We had Hui Wan my cousin, visit us last night. She’s here on a business trip and we caught up after work, had dinner and she stayed over in our home before coming out with us early this morning.

Hui Wan is the youngest child and only daughter of I Meng, my late father’s younger brother. He’s probably 75 years old this year. He and his wife are both still living in Klang, as is Thean Lim, his eldest child. Thean Lim is married to Soo Chin and they have 3 children. Thean Seng (Alex) is the middle child who recently married a Sarawakian lady. Alex and his new wife live in Singapore.

As Tress droppped me off at work this morning, Hui Wan moved from the back seat in the car to come and sit on the front passenger seat. As we approached each other to say goodbye, she stretched out her hand for a handshake. I looked at her and say no, and gave her a hug instead.
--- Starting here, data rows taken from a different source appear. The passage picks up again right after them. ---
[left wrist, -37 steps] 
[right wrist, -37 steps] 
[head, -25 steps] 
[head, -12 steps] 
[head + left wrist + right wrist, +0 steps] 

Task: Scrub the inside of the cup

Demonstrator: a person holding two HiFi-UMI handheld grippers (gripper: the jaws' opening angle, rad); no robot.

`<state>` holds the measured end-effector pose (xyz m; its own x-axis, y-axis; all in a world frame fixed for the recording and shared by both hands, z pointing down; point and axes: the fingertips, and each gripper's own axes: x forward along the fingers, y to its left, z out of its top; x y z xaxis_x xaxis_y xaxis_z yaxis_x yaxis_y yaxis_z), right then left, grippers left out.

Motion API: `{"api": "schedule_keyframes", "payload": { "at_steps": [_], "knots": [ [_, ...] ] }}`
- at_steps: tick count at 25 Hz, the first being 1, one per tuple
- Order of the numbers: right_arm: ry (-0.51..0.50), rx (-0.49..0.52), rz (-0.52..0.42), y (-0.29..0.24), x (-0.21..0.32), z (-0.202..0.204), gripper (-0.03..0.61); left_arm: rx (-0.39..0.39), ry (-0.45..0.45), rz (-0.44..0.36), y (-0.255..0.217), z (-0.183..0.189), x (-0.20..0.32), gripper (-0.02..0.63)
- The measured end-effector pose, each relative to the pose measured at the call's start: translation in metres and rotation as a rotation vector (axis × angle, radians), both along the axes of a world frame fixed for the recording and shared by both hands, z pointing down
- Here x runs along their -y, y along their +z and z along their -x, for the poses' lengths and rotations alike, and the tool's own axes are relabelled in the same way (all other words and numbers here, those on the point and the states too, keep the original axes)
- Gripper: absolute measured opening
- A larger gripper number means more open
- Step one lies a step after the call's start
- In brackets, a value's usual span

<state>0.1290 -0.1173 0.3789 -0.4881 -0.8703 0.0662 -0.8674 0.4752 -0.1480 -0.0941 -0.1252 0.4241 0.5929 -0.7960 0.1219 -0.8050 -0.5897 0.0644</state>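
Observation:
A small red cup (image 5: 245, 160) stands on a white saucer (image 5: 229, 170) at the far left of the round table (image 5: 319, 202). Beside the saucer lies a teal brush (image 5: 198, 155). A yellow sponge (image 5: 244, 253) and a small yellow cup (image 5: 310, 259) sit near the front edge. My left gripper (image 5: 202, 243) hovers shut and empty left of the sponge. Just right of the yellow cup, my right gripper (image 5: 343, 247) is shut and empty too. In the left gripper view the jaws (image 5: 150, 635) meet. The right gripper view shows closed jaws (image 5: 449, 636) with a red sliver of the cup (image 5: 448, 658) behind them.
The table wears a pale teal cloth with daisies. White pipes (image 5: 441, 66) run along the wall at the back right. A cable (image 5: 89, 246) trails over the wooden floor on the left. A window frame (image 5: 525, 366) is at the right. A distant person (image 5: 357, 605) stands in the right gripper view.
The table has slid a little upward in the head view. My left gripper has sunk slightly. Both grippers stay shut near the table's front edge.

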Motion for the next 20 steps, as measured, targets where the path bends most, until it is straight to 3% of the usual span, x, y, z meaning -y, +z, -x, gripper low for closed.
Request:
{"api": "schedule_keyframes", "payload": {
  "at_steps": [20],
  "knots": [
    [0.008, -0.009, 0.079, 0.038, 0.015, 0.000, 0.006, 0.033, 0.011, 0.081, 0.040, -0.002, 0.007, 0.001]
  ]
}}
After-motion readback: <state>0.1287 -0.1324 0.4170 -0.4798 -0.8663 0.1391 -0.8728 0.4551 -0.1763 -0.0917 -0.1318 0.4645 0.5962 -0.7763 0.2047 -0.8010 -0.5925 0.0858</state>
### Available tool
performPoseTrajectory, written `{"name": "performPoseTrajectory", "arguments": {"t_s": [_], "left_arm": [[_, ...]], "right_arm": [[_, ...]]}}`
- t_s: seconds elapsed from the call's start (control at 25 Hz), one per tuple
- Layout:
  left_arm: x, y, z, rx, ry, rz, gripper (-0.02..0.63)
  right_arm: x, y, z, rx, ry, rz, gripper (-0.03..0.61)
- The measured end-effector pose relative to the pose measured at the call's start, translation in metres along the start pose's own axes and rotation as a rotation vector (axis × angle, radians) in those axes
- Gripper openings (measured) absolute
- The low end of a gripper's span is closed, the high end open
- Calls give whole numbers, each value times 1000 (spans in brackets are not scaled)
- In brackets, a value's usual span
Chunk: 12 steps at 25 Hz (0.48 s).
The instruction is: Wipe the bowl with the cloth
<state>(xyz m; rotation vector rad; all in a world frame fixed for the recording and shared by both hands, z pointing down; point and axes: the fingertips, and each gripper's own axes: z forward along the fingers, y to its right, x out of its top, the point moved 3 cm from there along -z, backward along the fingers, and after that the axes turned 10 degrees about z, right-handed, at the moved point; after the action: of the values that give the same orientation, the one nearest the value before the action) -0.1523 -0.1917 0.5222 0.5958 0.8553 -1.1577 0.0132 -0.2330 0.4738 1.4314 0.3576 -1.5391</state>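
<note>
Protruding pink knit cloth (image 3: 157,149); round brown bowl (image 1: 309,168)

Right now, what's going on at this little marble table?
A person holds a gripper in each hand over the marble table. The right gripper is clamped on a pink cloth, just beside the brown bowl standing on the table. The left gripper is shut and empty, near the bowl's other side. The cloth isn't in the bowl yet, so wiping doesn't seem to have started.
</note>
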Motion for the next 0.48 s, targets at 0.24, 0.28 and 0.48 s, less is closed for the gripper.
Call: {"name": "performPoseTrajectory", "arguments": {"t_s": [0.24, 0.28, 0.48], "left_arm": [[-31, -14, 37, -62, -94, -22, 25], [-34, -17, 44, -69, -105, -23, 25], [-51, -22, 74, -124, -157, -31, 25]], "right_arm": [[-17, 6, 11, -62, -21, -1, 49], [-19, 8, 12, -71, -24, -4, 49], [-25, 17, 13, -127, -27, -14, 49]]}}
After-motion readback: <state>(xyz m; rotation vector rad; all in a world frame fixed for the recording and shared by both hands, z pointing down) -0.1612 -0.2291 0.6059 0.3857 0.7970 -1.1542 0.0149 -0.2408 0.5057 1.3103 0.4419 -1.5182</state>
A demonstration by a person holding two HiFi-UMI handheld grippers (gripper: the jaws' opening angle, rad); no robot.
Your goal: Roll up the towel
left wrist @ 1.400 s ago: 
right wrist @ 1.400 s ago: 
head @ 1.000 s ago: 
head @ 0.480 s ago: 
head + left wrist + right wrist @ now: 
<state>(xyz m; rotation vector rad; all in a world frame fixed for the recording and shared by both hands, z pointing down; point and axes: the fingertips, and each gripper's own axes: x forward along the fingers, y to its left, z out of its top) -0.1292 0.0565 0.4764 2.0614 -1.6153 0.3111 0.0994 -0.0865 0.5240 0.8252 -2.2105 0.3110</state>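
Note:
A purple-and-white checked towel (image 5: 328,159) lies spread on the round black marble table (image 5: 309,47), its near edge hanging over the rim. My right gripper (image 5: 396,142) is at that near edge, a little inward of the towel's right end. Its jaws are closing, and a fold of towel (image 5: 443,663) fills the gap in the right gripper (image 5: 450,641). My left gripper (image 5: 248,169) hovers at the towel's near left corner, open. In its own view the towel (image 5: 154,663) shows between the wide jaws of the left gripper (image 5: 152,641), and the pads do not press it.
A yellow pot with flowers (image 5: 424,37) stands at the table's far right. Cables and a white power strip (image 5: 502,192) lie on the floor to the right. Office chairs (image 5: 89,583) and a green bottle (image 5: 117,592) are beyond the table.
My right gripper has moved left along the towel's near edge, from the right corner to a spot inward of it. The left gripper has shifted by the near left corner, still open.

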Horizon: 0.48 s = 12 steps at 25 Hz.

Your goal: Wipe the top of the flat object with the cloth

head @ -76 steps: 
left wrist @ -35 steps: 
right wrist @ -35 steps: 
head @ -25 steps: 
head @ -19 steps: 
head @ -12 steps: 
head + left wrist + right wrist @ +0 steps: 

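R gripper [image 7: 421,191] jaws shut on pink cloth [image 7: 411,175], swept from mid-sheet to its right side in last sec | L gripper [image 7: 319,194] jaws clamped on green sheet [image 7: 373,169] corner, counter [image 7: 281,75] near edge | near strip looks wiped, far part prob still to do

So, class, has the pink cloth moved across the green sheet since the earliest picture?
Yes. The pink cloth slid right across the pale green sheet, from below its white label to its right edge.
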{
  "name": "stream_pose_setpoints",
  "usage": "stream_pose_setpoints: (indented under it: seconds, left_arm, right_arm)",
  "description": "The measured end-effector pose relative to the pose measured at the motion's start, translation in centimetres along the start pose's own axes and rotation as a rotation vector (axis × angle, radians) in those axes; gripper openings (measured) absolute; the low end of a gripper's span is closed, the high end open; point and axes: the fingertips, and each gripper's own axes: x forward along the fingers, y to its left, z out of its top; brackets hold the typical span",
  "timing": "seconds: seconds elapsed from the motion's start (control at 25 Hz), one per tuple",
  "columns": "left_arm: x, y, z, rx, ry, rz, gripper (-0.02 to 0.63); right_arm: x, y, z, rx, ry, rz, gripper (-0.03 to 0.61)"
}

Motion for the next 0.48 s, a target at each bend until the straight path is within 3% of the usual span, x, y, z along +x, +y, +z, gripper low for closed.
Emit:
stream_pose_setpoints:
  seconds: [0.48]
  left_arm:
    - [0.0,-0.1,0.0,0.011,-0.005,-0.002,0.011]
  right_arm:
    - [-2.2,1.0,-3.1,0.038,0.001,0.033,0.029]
Later this morning Chris, Hui Wan’s partner, will arrive in Melbourne. He has been in Singapore, where his father passed away a couple of weeks ago. Hui Wan and Chris will spend a couple of days in Melbourne before they both return to Auckland on Friday night.

As we chatted over dinner at Persian Flavours on Springvale Road last night, I am again reminded about how life is often about the simplest and seemingly mundane things in life. We talked about work, where we lived, our pets, people we live with or spend time with, our church… the little things which make life what it is.

We told her about our plans to spend Saturday with Ruth, another cousin of ours. Ruth lives in Maribyrnong and works with Western Health as a doctor. She and Jonathan her husband will no doubt be excited and busy for the next couple of days as they plan the first birthday party of little Micah, their son. We are looking forward to seeing them again, together with Uncle Stephen and Auntie Paddy. Uncle Stephen is 6 chek, younger than I Meng, who is 3 chek.

In the car this morning, Hui Wan said Melbourne is beautiful. We couldn’t agree more. It sounds like she would like to eventually move to Melbourne, which would be wonderful. Having more family so near would be great.